Pawlicki talked to City Paper about having the city's weirdest DJ gig and how he tries not to let the ranting get under his skin. (He'd like to make it clear that he doesn’t speak for his company or for Liberty Place; this is just about his personal experience on the ground.)
City Paper: So, how did you get this gig?
Eric Pawlicki: I’ve been a DJ for 3 years, going on 4. Liberty Place has the protestors there, which you saw, and basically they hired my company to turn a negative into a positive by playing some music and trying to drown them out a little bit. It got pretty intense Friday; some people got into an altercation with them, tipping over their signs, stuff like that. … People are walking by and they’re calling them names, saying the most crazy stuff.
How many times have you done this?
Quite a few — probably at least 20 times?
When did you start?
So what’s the deal? It seems like such a weird gig.
It all has to do with the permits. These guys have freedom of speech and all that, and they get permits to be on the corner with their protest, which they’re allowed to do. So it’s basically a battle over who can get the permit first. Where we were set up, at 16th and Chestnut — sometimes these guys get a permit for 17th and Chestnut. So when I first started, the Shops at Liberty would hire two of us, one on each corner. The first couple times I went there, these guys didn’t actually show up. I’d heard about them, people were always telling me how crazy they were, I’d seen pictures. It wasn’t until the third or fourth time that they actually showed up, and I just could not believe — these guys were just brutal. The stuff that they do, it’s just really insane. They get these civil-affairs officers to come with them, who basically make sure that I keep my volume lower than theirs so they’re able to get out what they’re trying to say. It’s pretty crazy when you sit there and listen to it all day; it’s really unbelievable.
What instructions did you get on your first day?
It’s as simple as it looks — you set up and you play music so when people walk by, they’re not just hearing a bunch of people screaming and yelling. These guys get really loud, they literally pick people out of the crowd and disrespect them, talk right to them, say some really ignorant stuff. [My job is] just trying to take a negative and turn it into a positive.
You’re probably one of the few people who’s really listened to these guys for more than a couple minutes; what’s your impression of their message?
Uh … well, the message that they’re trying to put out is… I don’t want to even say hatred toward all white people. But, literally, a white person will walk by and they’ll look at him and call him a white devil, or they’ll look at the crowd and say “I hope every white person here gets cancer and dies on their way home.” They’re cursing, they’re throwing stuff, they have their signs with Jesus on them and they throw them on the ground and stomp on them. I mean, you really have to go there and sit there all day while they’re doing this — it’s really unbelievable. It’s basically hate. It’s racism, that’s what it is. And it offends all kinds of people — very rarely does anyone stop to listen what they’re saying. Just Friday, a black guy kicked over their signs; he was screaming at the protestors, “You’re giving our people a bad name!”

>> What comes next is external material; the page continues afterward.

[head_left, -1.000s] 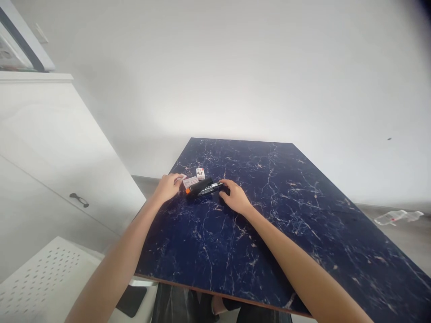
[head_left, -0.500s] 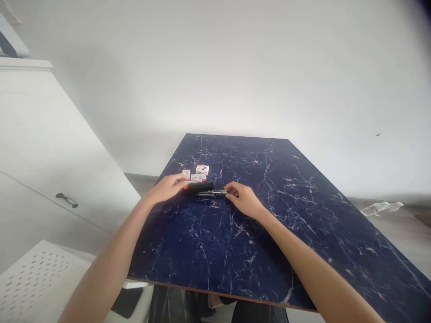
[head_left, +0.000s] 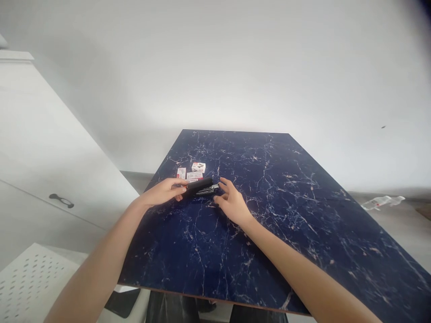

People try to be positive. Sometimes when these guys are yelling about how it’s wrong for a black woman to be with a white guy or vice versa and you’ll get complete strangers in the crowd — a black person will start hugging a white person, just to prove to these people that what they’re saying is completely wrong.
Last [Friday] got a little crazy — it was the first time I’d seen someone get physical and kick over their signs. I actually videotaped it. [Note: Pawlicki said he'd send us multiple videos he refers to in this Q&A; we'll update the post when he does. There's some videos we took ourselves on Friday's post.] And there was another woman; she was black, same as the guy who kicked over their signs. You know, [the Black Israelites are] talking stuff, they’re saying certain things, and I guess she had a point to try to get across to them and she was walking around and a bunch of them ended up putting their hands on her. Not hitting her or anything, but lightly pushing her, keeping her away from the area. I alerted one of the security guys and he walked over and stepped her away from the situation. That’s the first time I’ve seen an actual altercation other than people just walking by and shouting.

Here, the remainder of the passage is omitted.